◆ **ACTIVITY**: Once the line containing "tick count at" has been printed, stop; print every line before it exactly, starting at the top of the material below.

◆ **DATA SEGMENT**:
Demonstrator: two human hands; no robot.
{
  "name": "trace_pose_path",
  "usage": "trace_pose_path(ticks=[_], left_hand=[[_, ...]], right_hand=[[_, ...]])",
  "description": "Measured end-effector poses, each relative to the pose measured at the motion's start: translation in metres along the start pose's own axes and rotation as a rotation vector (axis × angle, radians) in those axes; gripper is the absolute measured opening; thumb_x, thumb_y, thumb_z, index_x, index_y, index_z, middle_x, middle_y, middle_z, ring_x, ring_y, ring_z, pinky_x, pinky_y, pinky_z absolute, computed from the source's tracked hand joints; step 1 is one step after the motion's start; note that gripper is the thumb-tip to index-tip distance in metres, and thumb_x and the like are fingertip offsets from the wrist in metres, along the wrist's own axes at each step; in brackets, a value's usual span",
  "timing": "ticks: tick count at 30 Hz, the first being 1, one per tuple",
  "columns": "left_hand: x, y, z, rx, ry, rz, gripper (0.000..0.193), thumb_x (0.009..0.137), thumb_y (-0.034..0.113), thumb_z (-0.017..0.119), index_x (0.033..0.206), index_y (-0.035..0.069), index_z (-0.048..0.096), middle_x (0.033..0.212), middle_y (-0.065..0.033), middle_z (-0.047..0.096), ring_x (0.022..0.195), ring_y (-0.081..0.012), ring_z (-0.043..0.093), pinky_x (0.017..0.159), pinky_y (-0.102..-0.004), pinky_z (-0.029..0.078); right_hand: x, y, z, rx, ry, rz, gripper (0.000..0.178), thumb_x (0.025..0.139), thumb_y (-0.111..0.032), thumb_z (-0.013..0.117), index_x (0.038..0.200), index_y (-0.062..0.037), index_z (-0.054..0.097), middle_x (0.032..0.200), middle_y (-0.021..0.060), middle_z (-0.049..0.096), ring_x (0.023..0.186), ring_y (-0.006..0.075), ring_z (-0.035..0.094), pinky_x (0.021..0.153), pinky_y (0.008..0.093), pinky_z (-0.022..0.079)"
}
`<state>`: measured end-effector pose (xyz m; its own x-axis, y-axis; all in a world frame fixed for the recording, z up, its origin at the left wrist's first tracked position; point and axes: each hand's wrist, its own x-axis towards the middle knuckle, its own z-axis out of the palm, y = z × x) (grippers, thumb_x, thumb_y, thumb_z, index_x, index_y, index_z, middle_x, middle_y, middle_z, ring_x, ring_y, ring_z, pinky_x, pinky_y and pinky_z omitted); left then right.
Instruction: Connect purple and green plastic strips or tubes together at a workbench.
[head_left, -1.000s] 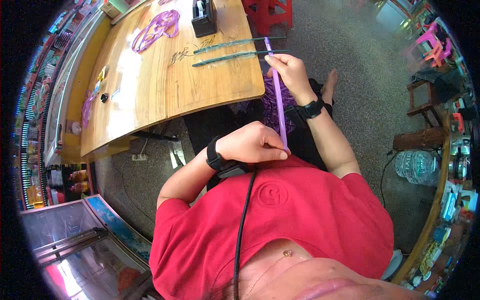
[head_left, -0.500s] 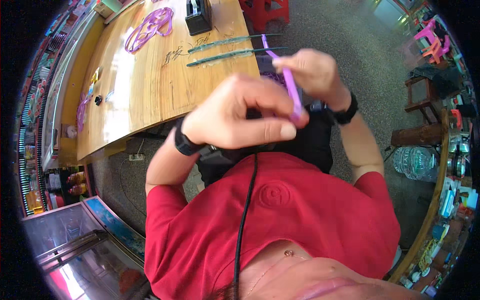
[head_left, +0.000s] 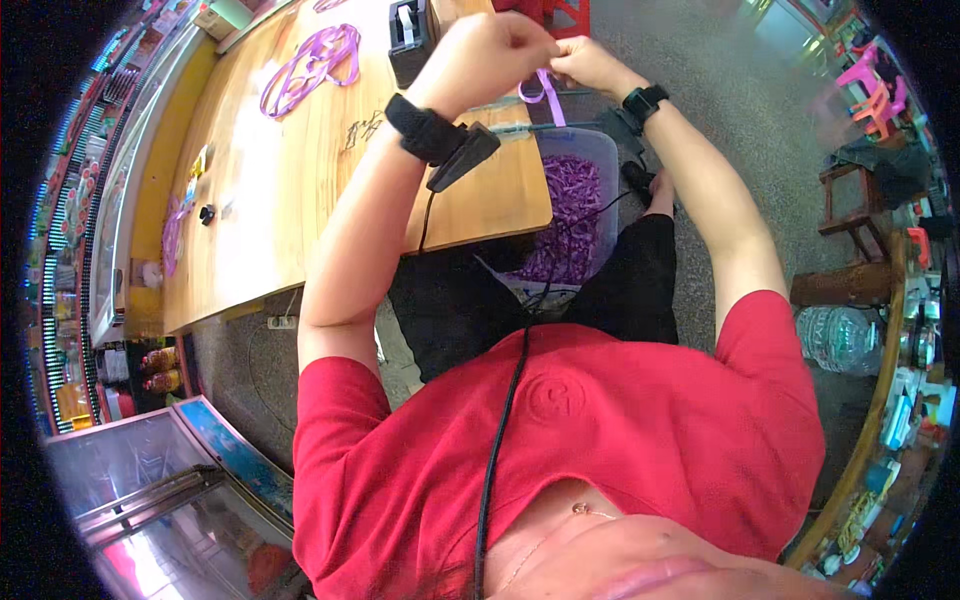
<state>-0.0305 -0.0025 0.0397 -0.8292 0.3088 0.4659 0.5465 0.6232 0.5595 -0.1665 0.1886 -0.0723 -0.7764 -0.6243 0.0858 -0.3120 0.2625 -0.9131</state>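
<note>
Both hands meet out past the table's right edge, at the top of the view. My left hand [head_left: 487, 58] is closed, thumb and fingertips pinched at the top of a purple ribbon [head_left: 556, 105]. Beside it, touching, my right hand [head_left: 596, 66] pinches the same ribbon. A small loop and a loose tail of ribbon hang below the fingertips. A dark green rod [head_left: 520, 127] sticks out over the table edge under my hands; my left wrist hides part of it. Below stands a clear plastic bin [head_left: 608, 170] with a heap of purple ribbon pieces [head_left: 570, 200] in it.
On the wooden table [head_left: 290, 190] lie a coil of purple ribbon [head_left: 315, 68], a black tape dispenser [head_left: 408, 45] and a small black object [head_left: 207, 214]. A red plastic stool [head_left: 570, 18] is beyond the table. A wooden stool [head_left: 850, 205] and a large clear bottle [head_left: 840, 338] stand at right.
Both hands have moved up and away from my body, coming together with the purple ribbon. The stretched ribbon now hangs as a loop with a tail, and the bin has come into view.
</note>
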Motion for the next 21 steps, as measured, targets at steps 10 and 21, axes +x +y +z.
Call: trace_pose_path(ticks=[10,21], left_hand=[[-0.01,-0.043,0.048,0.165,-0.233,0.07,0.027,0.091,0.03,0.063,0.1,0.006,0.072,0.086,-0.0162,0.07,0.078,-0.0343,0.067,0.073,-0.0402,0.054],[-0.002,-0.064,0.063,0.338,-0.367,-0.018,0.036,0.093,0.043,0.053,0.109,0.017,0.071,0.104,-0.012,0.071,0.098,-0.0337,0.066,0.088,-0.0447,0.051]], right_hand=[[-0.066,0.074,0.059,0.304,-0.029,0.234,0.016,0.093,-0.017,0.057,0.089,-0.0044,0.067,0.067,-0.0006,0.053,0.058,0.0109,0.047,0.049,0.0276,0.038],[-0.152,0.072,0.091,0.641,0.093,0.567,0.028,0.094,-0.031,0.064,0.097,-0.0036,0.07,0.064,-0.0035,0.05,0.051,0.0065,0.043,0.048,0.0227,0.034]])
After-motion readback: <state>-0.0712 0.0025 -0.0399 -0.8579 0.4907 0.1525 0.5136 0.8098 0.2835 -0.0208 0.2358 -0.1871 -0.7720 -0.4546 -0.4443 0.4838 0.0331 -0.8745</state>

◆ **ANSWER TO THIS EXERCISE**:
Demonstrator: two human hands; no robot.
{
  "name": "trace_pose_path",
  "usage": "trace_pose_path(ticks=[_], left_hand=[[_, ...]], right_hand=[[_, ...]])",
  "description": "Measured end-effector poses, each relative to the pose measured at the motion's start: translation in metres along the start pose's own axes and rotation as a rotation vector (axis × angle, radians) in those axes; gripper is the absolute measured opening; thumb_x, thumb_y, thumb_z, index_x, index_y, index_z, middle_x, middle_y, middle_z, ring_x, ring_y, ring_z, pinky_x, pinky_y, pinky_z absolute, computed from the source's tracked hand joints; step 1 is one step after the motion's start; note that gripper is the thumb-tip to index-tip distance in metres, and thumb_x and the like are fingertip offsets from the wrist in metres, along the wrist's own axes at each step; in brackets, a value's usual span",
  "timing": "ticks: tick count at 30 Hz, the first being 1, one per tuple",

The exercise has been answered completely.